Il appelle respectueusement l’attention des gouvernements et des autorités administratives sur cette importance ; il souhaite que, dans les horaires, les langues ne soient pas, comme il arrive, écrasées par d’autres disciplines, que les effectifs soient limités pour permettre un enseignement direct et efficace.
Sur le plan de la connaissance de la langue, il se permet de rappeler combien dans le monde moderne, avec les moyens de transport plus rapides, le goût des voyages à l’étranger, le développement sur un plan nécessairement international des techniques, la connaissance effective des langues étrangères est de plus en plus indispensable.
Il indique que plusieurs considérations dans l’Enseignement du Second Degré, long ou court, doivent présider à leur enseignement :

a) choix de l’âge optimum où la curiosité des élèves est en éveil, où leurs organes vocaux se plient mieux à l’émission de sons différents de ceux de leur langue maternelle ;

b) choix très strict d’un vocabulaire adapté aux besoins particuliers de chacun ;

c) importance d’une connaissance solide des structures mêmes de la langue étudiée.
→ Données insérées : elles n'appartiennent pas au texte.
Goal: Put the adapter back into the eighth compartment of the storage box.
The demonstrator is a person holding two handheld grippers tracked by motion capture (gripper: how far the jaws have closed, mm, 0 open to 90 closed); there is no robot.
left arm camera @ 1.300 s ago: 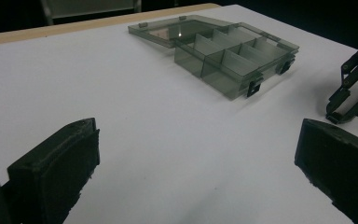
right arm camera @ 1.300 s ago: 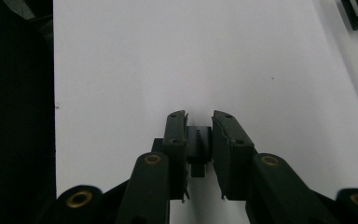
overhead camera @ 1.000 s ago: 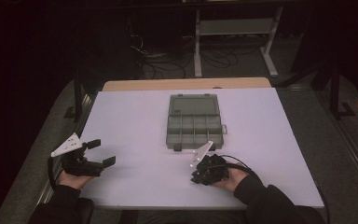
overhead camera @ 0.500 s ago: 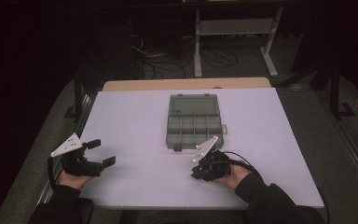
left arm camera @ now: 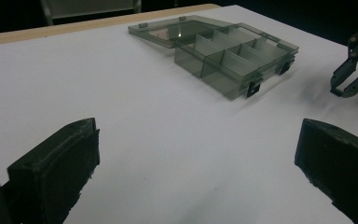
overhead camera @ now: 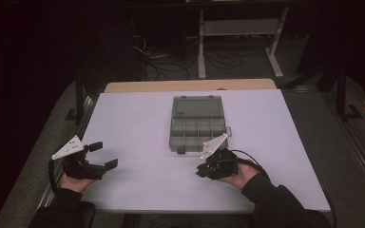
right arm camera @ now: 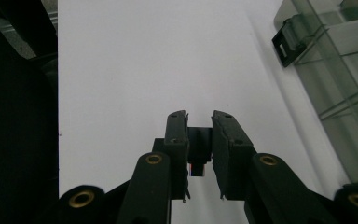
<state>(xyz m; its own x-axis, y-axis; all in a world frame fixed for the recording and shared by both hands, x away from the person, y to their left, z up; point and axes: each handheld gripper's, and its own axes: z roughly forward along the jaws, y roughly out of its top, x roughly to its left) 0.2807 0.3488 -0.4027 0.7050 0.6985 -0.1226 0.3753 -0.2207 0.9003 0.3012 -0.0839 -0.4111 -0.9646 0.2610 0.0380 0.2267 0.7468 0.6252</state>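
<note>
Small black part (right arm camera: pixel 198 149) sits half-hidden between right gripper's (right arm camera: pixel 199 122) narrow jaws; left gripper's (overhead camera: pixel 100 155) wide.

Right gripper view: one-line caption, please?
Right gripper shut on a small black part above the white table, beside the organizer box.

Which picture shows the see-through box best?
The high view: the whole box lies open on the table, lid flat behind, every compartment seen from above. The left gripper view shows it whole too, but slanted and from the side. The right gripper view catches just one edge and a black latch.
</note>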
Il tient à souligner combien cette étude, qui doit être menée avec toute la méthode, la progressivité et la rigueur nécessaires, est de nature à susciter la curiosité, le sens des différences et des nuances, la réflexion, servant à développer les qualités proprement intellectuelles des élèves.
Il a constaté que cet enseignement de la langue ne peut pas et ne doit pas être séparé de ce qui est la vie le tous les jours des peuples dont la langue est étudiée, ce qui est de nature à les intéresser et à leur ouvrir l’esprit.
Il insiste sur le fait que cette véritable initiation à la vie des peuples étrangers se doit au départ d’être concrète, simple, et aussi objective que possible, qu’elle peut, par la suite, s’appuyer sur l’étude de sujets spéciaux, la lecture attentive de textes appropriés, le rappel de notions de géographie et d’histoire de la civilisation. Il croit devoir rappeler combien les maîtres doivent éviter les idées arrêtées d’avance et ne pas être influencés, ni par la propagande, ni par des considérations d’ordre politique.
Son attention a été appelée sur le fait qu’au niveau supérieur cet enseignement conduit à une introduction aux différentes formes de l’art et de la pensée du peuple étudié, qu’il peut même ouvrir des vues sur sa vie spirituelle.
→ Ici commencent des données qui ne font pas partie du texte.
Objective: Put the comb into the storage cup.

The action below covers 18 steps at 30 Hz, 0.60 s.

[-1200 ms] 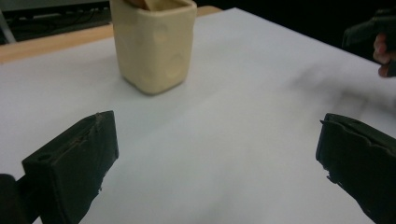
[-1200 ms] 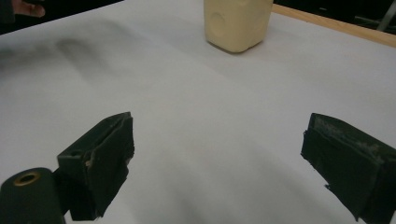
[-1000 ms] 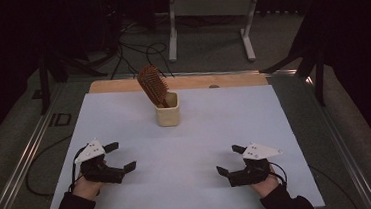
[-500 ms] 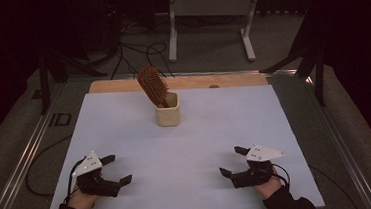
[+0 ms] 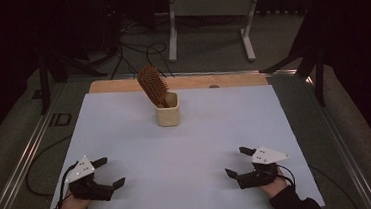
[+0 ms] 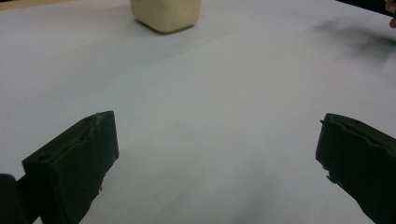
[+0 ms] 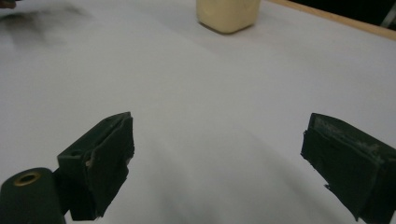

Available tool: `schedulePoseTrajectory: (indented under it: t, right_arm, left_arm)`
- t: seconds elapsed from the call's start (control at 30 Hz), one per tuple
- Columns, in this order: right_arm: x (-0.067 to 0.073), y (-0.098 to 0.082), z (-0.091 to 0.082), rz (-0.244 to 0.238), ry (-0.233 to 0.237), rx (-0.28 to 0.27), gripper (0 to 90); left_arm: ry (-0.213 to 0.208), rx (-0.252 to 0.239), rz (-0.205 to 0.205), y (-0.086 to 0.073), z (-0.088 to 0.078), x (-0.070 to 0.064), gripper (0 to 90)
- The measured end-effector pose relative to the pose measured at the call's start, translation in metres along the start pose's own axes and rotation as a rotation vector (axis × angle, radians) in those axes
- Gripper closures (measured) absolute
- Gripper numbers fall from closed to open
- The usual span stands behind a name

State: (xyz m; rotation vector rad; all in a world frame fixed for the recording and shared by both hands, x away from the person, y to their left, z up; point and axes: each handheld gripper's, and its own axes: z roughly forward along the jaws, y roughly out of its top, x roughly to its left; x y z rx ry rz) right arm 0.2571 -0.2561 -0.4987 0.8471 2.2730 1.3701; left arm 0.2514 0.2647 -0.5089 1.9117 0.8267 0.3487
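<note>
Hairbrush (image 5: 152, 85), brown and bristled, stands handle-down in a cream cup (image 5: 168, 115) toward the far middle of the white table (image 5: 187, 149), its head leaning up and to the left above the rim. Left gripper (image 5: 109, 172) rests at the near left edge and right gripper (image 5: 237, 161) at the near right edge, both well apart from the cup, each with its black jaws spread wide and holding nothing. Both gripper views look across bare white surface to the cup's base (image 6: 166, 15) (image 7: 227, 16) far ahead.
</note>
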Motion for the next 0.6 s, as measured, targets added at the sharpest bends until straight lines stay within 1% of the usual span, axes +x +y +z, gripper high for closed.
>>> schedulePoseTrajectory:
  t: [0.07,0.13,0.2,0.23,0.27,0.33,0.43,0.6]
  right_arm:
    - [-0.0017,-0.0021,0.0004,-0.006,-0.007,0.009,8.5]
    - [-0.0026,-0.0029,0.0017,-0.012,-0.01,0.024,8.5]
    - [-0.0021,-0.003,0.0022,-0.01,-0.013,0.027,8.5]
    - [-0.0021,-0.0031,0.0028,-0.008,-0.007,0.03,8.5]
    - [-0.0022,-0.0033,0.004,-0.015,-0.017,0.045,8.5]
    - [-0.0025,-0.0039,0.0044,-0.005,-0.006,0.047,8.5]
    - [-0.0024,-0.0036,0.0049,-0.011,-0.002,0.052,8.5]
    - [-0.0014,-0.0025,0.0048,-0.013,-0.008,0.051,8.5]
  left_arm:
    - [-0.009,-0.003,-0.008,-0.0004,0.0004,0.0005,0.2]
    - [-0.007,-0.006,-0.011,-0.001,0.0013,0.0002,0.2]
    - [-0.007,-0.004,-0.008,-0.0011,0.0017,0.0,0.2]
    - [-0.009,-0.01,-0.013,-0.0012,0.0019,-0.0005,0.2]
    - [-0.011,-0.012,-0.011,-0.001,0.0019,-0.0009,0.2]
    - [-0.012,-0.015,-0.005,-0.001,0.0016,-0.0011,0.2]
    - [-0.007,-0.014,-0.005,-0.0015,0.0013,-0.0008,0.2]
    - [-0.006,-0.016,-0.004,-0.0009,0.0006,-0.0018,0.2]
Il a semblé évident au Congrès que dans ces conditions

1) tout ce qui peut donner à cet enseignement un caractère plus direct, plus précis (correspondance scolaire, visites à l’étranger, appariement d’écoles, aides audiovisuelles de tous genres) doit être encouragé ;

2) que la formation des maîtres doit comporter
a) non seulement une solide connaissance de la langue, mais une initiation aux recherches linguistiques,

b) des connaissances assez approfondies sur la géographie, l’histoire, la vie économique, sociale, politique, la littérature, les arts, la vie spirituelle, l’esprit même des peuples étudiés,

c) une culture générale assez large leur permettant d’apprécier, de goûter, de juger tout ce qui contribue à la vie des peuples ;

3) que des mesures doivent être prises pour leur permettre de rafraîchir et de perfectionner au cours de leur carrière ces connaissances et cette culture. »

C’était dans les Langues modernes N° 3 de juin 1959.